Weekends

On Sunday nights, I often do a personal post summing up the activities of the weekend. We pack a lot of living into those two days, and I like to recall the highlights.

For both Steve and myself, Monday through Friday is largely about duty, obligations, and routine. For me, it’s getting the kids to school, making three meals, and picking up stray Lego pieces from behind the sofa. For Steve, it’s rushing to get the bus to the city and playing his part in the assembly line for money. Sure, there are good moments to the day when we genuinely enjoy the work or find an hour to read something interesting. The weekday isn’t all Oliver Twist. But the weekends are when we really live.

We tend to overschedule ourselves doing all that can’t be done during the week and all that makes us most happy. We try to find time to romp around outside, to brouse funky furniture shops for tables, to escape to an Irish pub on a Saturday night, to visit family, to hang curtains, to visit the city, to make pancakes and bacon, to catch a catnap.

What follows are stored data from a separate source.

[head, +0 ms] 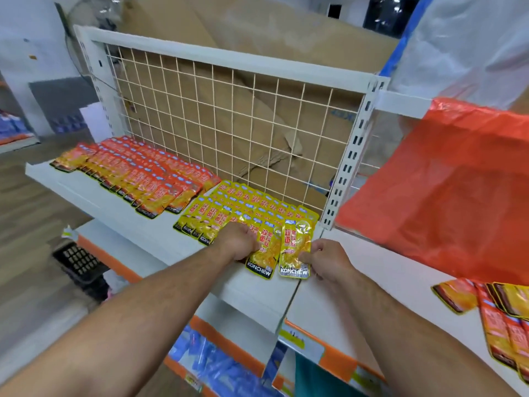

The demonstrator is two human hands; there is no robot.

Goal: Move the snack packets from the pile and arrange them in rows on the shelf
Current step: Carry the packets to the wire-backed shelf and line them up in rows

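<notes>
Pkt (295,247) pinched at edge by R grip (329,262); L grip (240,241) rests on next pkt (264,253), closure unclear.

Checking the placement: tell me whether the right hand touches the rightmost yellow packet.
Touching. In the head view the right hand pinches the rightmost yellow packet at its lower right edge.

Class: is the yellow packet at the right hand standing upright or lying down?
Lying down: the yellow packet rests face up on the shelf, right hand pinching its edge.
</notes>
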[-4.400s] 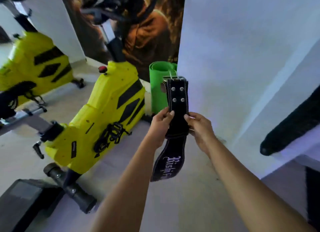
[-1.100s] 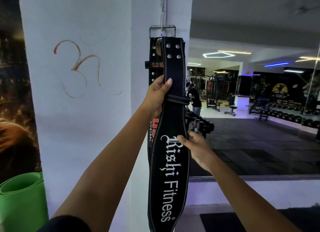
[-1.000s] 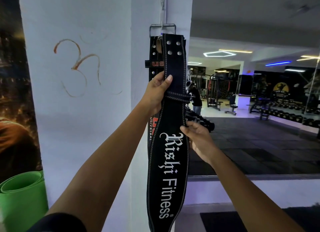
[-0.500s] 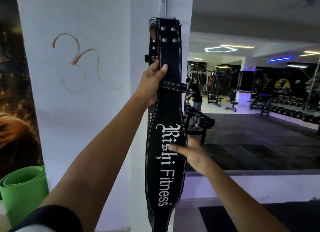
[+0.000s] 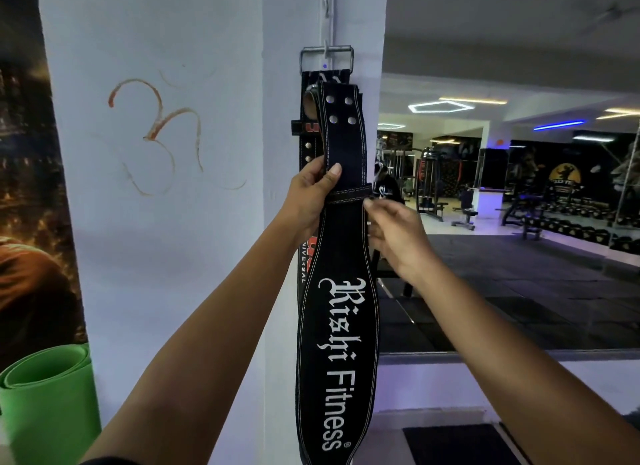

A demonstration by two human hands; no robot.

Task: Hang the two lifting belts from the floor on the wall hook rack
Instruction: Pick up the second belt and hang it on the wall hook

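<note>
A black lifting belt lettered "Rishi Fitness" (image 5: 337,343) hangs lengthwise in front of the white pillar. My left hand (image 5: 311,201) grips it just above its keeper loop. My right hand (image 5: 394,236) pinches its right edge at the loop. The belt's riveted top end sits a little below a hook. Behind it a second black belt (image 5: 308,142) with red lettering hangs by its metal buckle (image 5: 325,57) from the hook rack (image 5: 327,10), a narrow vertical strip on the pillar with another hook higher up. Most of the second belt is hidden.
A rolled green mat (image 5: 45,388) stands at the lower left by the white pillar (image 5: 173,239). A dark poster (image 5: 27,222) covers the left wall. To the right a large mirror (image 5: 502,256) shows gym machines and dumbbell racks. A dark floor mat (image 5: 457,444) lies below it.
The belt's top end has dropped from level with the hanging buckle to just below it, uncovering the buckle. My right hand has risen from the lettering to the keeper loop.
</note>
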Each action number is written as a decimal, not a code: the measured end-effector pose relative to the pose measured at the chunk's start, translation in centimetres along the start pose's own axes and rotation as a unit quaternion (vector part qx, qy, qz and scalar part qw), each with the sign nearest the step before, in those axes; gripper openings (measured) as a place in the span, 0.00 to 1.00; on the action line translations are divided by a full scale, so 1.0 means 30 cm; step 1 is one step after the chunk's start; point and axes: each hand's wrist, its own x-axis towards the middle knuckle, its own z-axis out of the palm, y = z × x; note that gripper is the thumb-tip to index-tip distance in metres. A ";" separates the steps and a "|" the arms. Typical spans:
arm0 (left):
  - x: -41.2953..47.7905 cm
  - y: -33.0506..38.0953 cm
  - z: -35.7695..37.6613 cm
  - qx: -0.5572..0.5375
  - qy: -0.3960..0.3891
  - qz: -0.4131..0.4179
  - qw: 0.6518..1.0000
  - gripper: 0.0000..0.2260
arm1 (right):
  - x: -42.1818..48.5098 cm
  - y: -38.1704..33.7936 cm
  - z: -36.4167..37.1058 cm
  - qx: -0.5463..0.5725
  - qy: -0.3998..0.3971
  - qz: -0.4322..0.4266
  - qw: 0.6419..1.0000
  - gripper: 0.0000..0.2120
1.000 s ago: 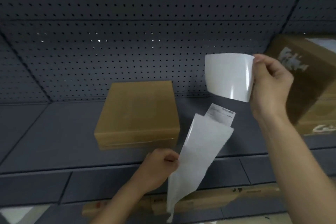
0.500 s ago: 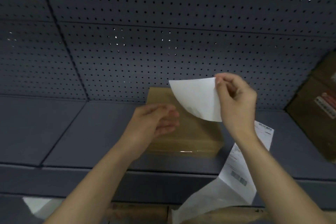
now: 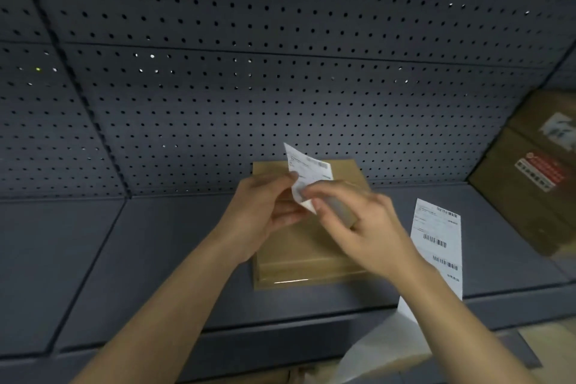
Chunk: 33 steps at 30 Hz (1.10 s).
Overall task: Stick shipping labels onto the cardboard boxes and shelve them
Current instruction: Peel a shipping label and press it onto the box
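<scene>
A small brown cardboard box [image 3: 299,256] lies flat on the grey shelf [image 3: 156,259]. Above it both my hands hold one white shipping label [image 3: 307,170], printed side facing me. My left hand [image 3: 265,212] pinches the label's lower left edge. My right hand [image 3: 358,218] pinches its lower part from the right; its fingers are blurred. A strip of further labels [image 3: 439,243] on white backing lies on the shelf to the right of the box and hangs over the shelf's front edge.
A perforated grey back panel [image 3: 280,87] rises behind the shelf. Larger brown cartons [image 3: 530,181] with printed stickers stand at the far right. Another cardboard surface shows below the shelf edge at the bottom right.
My left hand rose to join the right on the label. The label turned, so its printed side now faces me, and came lower over the box. The label strip lies on the shelf.
</scene>
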 end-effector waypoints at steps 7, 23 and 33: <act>0.051 -0.066 0.015 0.065 0.012 0.025 0.997 0.08 | -0.037 0.088 -0.015 -0.005 -0.094 0.021 0.995 0.15; 0.123 -0.105 0.046 0.066 0.033 0.031 0.997 0.10 | 0.007 0.299 -0.067 0.287 -0.005 0.397 0.872 0.06; 0.141 -0.088 0.019 0.235 0.019 0.062 0.970 0.10 | 0.041 0.350 -0.088 0.287 -0.055 0.398 0.870 0.05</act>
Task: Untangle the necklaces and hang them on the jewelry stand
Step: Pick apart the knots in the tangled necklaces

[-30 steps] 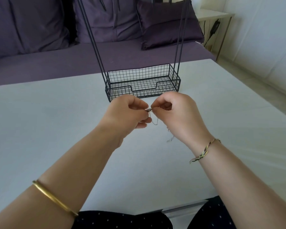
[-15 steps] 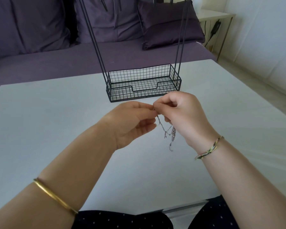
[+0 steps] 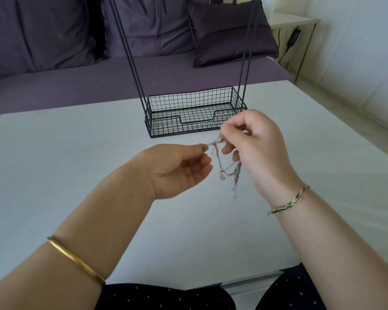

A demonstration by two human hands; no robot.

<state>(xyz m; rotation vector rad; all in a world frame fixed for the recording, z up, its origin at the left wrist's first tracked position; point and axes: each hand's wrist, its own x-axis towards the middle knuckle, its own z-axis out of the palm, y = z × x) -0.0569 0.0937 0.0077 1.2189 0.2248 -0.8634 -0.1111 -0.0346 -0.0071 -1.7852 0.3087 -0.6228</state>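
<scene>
The necklaces (image 3: 227, 168) hung in the air as one thin silvery tangle between my two hands, above the table (image 3: 54, 164) and just in front of the stand (image 3: 244, 52). My right hand (image 3: 258, 148) pinched the top of the bunch between thumb and forefinger, the other fingers curled beneath, and the loops and a clasp dangled below it. My left hand (image 3: 177, 168) lay palm up with its fingers loosely bent. Thumb and forefinger nipped the end of one strand, which ran almost level across to the right hand.

I judged this to be the untangling step, at an early point: one strand was being drawn out sideways while the rest hung knotted, and nothing was ready to hang. The next move seemed to call for a slow, light pull on that strand, with the right hand easing its pinch so the chain could slide free rather than tighten the knot.

The only container was the black wire basket (image 3: 195, 113) at the foot of the stand. Through its mesh I saw just its own wire floor and the table beneath. Thin dark rods (image 3: 130, 52) rose from both ends of the basket, and the upper part where necklaces would hang ran out of the picture. Behind the table stood a purple sofa (image 3: 76, 74) with cushions (image 3: 229, 34).
</scene>
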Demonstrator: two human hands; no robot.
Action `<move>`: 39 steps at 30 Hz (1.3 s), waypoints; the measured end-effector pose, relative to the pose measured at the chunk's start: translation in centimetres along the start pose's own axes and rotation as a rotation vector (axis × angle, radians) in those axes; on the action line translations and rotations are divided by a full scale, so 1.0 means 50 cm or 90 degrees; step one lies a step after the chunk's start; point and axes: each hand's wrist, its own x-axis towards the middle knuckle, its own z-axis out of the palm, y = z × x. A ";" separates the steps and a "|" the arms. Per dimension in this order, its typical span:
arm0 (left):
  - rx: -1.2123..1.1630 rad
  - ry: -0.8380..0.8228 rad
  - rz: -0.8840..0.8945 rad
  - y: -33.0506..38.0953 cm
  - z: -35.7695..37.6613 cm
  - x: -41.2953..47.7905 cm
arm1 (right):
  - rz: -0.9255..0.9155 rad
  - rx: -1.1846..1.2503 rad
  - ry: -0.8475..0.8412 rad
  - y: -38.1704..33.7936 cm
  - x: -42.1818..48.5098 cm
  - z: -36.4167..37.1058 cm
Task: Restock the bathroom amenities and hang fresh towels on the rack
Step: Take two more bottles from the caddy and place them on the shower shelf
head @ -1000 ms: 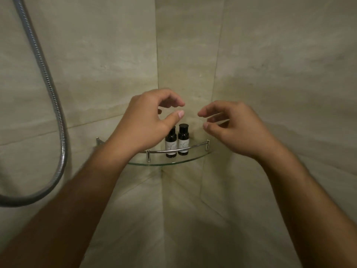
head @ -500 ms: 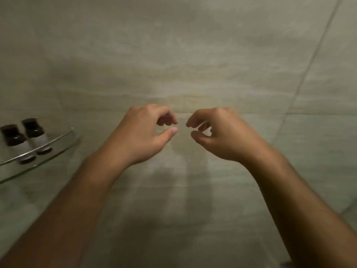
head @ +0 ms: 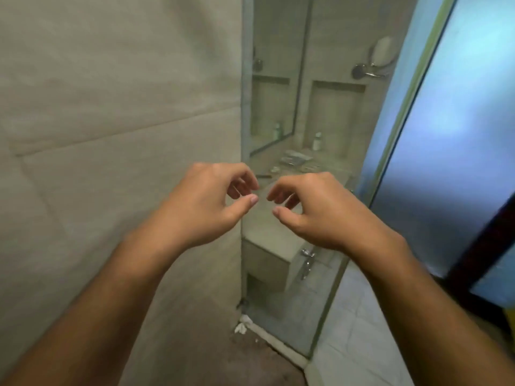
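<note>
My left hand (head: 206,201) and my right hand (head: 315,210) are raised side by side in front of me, fingers loosely curled, holding nothing. Their fingertips nearly meet in mid-air. Behind them, through a glass shower panel (head: 278,274), I see a vanity counter (head: 267,235) with small amenity items (head: 295,160) lying on it and a small white bottle (head: 317,141) in a wall niche. No towel or towel rack is in view.
A beige tiled wall (head: 111,107) fills the left. A mirror (head: 276,79) and a round wall-mounted mirror (head: 383,52) hang beyond the glass. A frosted blue door (head: 459,135) stands at the right. White floor tiles (head: 356,330) lie below.
My view has swung right, away from the corner glass shelf with the two dark bottles, to the glass panel and vanity. Both hands kept the same raised, loosely curled pose.
</note>
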 end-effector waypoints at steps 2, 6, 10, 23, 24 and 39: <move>-0.032 -0.030 0.046 0.065 0.096 0.087 | 0.062 -0.010 0.008 0.119 -0.034 -0.029; -0.082 -0.089 0.151 0.204 0.261 0.226 | 0.179 -0.016 0.036 0.319 -0.105 -0.081; -0.131 -0.151 0.239 0.325 0.383 0.343 | 0.288 -0.027 0.067 0.464 -0.157 -0.136; -0.267 -0.258 0.483 0.531 0.621 0.636 | 0.605 -0.137 0.199 0.688 -0.238 -0.251; -0.276 -0.267 0.501 0.543 0.632 0.651 | 0.628 -0.140 0.208 0.693 -0.240 -0.257; -0.352 -0.374 0.609 0.725 0.795 0.777 | 0.795 -0.174 0.240 0.834 -0.298 -0.319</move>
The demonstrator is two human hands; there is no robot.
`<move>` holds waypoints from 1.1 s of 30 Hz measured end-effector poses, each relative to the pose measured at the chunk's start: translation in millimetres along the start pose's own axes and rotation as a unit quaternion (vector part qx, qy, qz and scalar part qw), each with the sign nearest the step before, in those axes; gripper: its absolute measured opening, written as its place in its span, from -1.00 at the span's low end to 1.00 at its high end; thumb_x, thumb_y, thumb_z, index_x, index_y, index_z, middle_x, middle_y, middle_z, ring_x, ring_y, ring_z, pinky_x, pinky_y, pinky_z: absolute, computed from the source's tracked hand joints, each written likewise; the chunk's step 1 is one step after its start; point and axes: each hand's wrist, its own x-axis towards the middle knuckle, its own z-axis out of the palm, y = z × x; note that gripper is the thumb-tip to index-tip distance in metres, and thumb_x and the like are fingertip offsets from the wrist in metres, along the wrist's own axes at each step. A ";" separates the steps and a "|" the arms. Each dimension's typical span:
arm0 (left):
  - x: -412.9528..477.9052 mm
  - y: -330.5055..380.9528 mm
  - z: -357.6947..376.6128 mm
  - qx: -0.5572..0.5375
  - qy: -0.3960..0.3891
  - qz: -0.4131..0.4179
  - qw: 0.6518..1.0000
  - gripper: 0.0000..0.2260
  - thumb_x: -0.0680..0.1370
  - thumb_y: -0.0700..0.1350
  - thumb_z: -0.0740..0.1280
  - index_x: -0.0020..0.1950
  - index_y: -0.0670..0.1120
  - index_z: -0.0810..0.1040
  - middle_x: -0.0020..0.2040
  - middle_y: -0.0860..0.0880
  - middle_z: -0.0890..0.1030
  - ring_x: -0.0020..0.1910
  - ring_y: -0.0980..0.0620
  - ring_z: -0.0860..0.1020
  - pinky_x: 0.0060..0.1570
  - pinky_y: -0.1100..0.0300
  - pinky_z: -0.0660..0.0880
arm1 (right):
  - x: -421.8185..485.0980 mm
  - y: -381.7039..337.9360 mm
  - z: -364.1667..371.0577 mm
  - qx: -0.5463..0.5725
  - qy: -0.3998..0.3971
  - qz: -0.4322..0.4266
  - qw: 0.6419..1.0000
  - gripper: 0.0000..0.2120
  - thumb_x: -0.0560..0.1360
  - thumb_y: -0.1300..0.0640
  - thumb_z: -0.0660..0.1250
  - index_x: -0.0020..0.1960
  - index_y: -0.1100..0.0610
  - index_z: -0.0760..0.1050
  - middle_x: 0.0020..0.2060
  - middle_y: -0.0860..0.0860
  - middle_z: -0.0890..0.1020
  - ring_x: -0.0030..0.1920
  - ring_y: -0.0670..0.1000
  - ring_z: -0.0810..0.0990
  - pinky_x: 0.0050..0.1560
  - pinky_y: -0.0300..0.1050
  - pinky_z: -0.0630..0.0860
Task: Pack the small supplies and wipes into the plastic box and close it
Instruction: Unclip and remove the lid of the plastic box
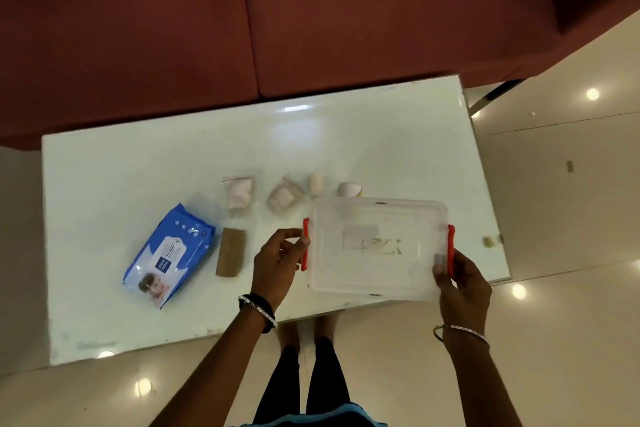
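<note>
A clear plastic box (377, 250) with its lid on and red side latches sits at the table's front right. My left hand (277, 260) pinches the left red latch (305, 243). My right hand (462, 282) grips the box's right side at the right latch (451, 246). A blue wipes pack (169, 255) lies at the left, a brown roll (230, 252) beside it. Two small clear bags (239, 196) (284, 199) with pale contents, a cream roll (315, 184) and a white roll (349, 189) lie behind the box.
The white glossy table (138, 166) stands against a dark red sofa (311, 17). A small pale object (489, 242) lies at the table's right edge. Glossy tiled floor surrounds the table; my legs (311, 385) are below its front edge.
</note>
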 end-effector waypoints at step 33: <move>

We did most of those things this weekend plus some, and I’m really too wiped out to write a proper post tonight.

On Saturday, Angela, our old babysitter from the city, came out for a visit. We sat on the porch drinking tea, while Steve and the boys rode their bikes in the street. Soon, Bill came out with his three kids and their bikes. Then old Fred rode into the street on his red motor scooter with a flag on the back. With a grin, the old dude mixed it up with the young. It was warm enough for sweatshirts, but the snow still lay on the ground. Bill and Steve whapped snowballs at the kids on the bikes and old Fred on the scooter as they zoomed up and down the street.

Throwing snowballs at the kids on the bikes was enough to make for a great day. It almost got lost with all the other things we did. We need to edit.